Task to carry out
Look through the material below. Copy every line with the string "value" in it.

The data
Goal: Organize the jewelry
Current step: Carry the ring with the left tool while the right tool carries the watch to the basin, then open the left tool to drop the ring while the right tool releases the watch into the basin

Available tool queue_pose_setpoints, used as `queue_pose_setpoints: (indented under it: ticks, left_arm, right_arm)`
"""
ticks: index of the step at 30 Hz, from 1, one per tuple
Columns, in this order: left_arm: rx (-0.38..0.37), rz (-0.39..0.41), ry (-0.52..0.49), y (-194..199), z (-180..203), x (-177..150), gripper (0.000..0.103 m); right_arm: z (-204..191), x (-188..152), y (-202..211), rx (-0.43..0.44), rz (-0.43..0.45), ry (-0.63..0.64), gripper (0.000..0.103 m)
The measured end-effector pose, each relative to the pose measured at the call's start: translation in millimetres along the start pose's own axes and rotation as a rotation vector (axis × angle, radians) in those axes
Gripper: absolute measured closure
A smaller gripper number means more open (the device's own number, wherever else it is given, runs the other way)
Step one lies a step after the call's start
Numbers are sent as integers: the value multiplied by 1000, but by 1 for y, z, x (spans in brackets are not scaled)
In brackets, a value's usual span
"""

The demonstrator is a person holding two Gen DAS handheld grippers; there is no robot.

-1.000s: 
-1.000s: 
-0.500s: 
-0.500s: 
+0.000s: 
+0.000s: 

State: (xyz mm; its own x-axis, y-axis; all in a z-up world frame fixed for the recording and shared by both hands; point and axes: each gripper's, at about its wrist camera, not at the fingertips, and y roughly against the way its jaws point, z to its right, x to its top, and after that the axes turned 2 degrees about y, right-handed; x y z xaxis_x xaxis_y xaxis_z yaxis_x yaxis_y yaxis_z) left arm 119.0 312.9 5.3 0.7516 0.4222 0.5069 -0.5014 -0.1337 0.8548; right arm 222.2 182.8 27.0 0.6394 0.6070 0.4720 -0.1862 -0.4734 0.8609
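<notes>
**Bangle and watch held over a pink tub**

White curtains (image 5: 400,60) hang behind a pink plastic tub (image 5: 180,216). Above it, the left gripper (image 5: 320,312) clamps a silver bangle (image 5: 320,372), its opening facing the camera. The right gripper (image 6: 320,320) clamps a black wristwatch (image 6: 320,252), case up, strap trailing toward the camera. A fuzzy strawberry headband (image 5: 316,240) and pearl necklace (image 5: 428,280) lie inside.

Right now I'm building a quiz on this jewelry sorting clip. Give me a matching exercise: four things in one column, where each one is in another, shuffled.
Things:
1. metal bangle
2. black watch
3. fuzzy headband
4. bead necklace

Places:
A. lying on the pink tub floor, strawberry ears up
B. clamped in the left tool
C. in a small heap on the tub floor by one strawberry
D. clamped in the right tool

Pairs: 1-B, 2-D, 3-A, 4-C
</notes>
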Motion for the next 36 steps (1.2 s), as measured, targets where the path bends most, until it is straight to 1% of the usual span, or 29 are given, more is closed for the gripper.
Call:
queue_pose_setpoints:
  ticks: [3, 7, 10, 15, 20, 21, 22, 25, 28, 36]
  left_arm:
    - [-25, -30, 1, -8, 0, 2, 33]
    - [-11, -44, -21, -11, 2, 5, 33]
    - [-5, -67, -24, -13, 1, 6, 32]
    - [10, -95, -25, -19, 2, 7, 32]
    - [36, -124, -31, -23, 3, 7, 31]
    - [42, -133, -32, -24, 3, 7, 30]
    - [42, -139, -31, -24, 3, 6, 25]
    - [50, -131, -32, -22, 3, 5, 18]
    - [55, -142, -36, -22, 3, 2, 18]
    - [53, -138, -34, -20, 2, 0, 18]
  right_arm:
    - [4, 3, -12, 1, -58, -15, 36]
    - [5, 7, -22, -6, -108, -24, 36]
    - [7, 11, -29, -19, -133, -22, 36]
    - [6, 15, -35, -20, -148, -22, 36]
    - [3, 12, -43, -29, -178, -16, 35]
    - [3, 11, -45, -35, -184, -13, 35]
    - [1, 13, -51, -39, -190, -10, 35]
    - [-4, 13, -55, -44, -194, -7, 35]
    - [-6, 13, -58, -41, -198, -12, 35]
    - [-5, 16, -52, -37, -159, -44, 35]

Task result
Numbers are sent as integers: the value multiplied by 1000, but by 1 for y, z, x (spans in brackets are not scaled)
In brackets, a value's usual span

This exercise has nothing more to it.